TASK PROMPT
Only lines containing the word "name" belong in the answer; copy each one from the records.
GIVEN RECORDS below:
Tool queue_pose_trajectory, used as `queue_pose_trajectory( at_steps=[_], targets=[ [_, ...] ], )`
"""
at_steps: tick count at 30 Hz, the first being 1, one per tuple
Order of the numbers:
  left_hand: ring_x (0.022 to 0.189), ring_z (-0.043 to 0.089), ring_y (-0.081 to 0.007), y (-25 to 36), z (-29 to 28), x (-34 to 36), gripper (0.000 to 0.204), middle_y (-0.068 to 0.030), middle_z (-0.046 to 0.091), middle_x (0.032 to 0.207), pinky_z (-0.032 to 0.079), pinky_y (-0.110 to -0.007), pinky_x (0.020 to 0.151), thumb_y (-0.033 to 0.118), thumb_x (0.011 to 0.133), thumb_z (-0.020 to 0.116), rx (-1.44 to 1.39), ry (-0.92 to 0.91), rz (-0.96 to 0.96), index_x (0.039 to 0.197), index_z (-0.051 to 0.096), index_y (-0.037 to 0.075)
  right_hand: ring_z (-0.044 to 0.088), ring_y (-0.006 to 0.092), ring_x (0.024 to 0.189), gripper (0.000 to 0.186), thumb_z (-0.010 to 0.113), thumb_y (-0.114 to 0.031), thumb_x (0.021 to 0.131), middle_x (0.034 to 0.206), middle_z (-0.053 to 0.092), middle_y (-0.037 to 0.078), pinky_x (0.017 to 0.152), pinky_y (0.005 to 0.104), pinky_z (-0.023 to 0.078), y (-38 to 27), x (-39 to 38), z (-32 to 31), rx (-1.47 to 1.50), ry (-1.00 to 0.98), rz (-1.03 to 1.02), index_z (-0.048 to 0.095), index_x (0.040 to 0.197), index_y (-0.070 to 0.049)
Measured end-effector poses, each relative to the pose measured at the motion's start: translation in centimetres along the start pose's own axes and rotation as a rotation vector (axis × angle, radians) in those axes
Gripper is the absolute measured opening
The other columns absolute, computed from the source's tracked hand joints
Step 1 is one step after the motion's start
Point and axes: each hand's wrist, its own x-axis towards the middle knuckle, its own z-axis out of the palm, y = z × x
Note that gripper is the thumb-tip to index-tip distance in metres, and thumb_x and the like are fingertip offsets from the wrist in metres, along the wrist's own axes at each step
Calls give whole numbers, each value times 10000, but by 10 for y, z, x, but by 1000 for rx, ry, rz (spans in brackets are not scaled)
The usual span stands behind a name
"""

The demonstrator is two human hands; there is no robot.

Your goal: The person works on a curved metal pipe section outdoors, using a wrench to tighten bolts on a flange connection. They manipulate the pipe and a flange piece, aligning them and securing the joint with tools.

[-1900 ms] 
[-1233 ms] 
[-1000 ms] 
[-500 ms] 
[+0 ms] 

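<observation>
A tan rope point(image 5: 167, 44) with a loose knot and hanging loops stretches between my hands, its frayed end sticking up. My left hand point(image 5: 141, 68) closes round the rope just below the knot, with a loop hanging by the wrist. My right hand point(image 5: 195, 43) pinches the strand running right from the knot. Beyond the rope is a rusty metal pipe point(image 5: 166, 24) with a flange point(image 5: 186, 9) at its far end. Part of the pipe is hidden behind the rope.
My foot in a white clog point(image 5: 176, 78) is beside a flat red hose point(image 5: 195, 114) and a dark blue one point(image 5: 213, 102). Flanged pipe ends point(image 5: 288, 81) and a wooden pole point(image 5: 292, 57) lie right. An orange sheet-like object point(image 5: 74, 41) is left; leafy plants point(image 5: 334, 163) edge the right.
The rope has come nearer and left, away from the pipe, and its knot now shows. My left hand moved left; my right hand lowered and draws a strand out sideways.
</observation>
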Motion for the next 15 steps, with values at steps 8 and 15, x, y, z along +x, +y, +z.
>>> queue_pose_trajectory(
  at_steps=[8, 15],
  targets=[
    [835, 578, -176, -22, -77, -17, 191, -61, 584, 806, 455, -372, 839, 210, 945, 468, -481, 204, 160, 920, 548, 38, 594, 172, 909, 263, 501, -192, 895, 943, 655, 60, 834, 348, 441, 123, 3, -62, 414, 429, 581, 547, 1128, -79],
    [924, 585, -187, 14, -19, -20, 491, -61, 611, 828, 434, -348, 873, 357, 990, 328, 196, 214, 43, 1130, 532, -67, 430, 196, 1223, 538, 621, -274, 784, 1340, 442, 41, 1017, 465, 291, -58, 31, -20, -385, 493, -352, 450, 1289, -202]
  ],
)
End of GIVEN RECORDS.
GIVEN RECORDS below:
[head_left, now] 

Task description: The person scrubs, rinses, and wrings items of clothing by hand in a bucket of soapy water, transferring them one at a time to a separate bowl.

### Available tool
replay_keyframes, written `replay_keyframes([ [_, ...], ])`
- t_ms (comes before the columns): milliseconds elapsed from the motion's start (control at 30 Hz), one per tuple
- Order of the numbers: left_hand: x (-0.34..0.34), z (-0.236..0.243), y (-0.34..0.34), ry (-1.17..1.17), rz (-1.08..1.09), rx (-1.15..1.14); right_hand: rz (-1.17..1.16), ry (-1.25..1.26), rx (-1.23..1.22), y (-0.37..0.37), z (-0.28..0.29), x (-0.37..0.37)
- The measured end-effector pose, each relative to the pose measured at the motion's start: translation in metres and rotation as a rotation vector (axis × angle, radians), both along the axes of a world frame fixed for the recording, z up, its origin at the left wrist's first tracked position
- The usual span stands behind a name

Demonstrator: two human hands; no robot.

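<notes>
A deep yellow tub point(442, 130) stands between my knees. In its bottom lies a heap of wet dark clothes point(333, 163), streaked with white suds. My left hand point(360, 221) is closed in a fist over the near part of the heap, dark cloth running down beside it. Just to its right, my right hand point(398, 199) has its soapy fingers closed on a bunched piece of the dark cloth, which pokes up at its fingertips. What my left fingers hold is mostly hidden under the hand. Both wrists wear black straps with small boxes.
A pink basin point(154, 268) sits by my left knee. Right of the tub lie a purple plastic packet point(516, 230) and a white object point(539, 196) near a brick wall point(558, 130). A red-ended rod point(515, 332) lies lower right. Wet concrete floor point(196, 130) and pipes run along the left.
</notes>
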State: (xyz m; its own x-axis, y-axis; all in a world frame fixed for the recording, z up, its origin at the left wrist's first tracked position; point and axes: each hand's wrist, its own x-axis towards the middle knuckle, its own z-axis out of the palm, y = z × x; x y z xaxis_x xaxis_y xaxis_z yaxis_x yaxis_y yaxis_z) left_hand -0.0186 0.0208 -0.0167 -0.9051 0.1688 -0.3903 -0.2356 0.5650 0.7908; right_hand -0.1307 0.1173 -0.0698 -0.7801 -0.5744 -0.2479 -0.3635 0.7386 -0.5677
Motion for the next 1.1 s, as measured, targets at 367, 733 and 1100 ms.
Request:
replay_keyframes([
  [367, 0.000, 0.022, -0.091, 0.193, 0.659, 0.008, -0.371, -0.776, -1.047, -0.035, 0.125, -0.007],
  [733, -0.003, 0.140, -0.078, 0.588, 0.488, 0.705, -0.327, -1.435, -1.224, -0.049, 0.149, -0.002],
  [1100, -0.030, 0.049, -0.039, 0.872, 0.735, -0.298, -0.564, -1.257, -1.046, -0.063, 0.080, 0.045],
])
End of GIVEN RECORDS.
OUTPUT OF THE EXERCISE
The usual span stands behind a name
- The usual span stands behind a name

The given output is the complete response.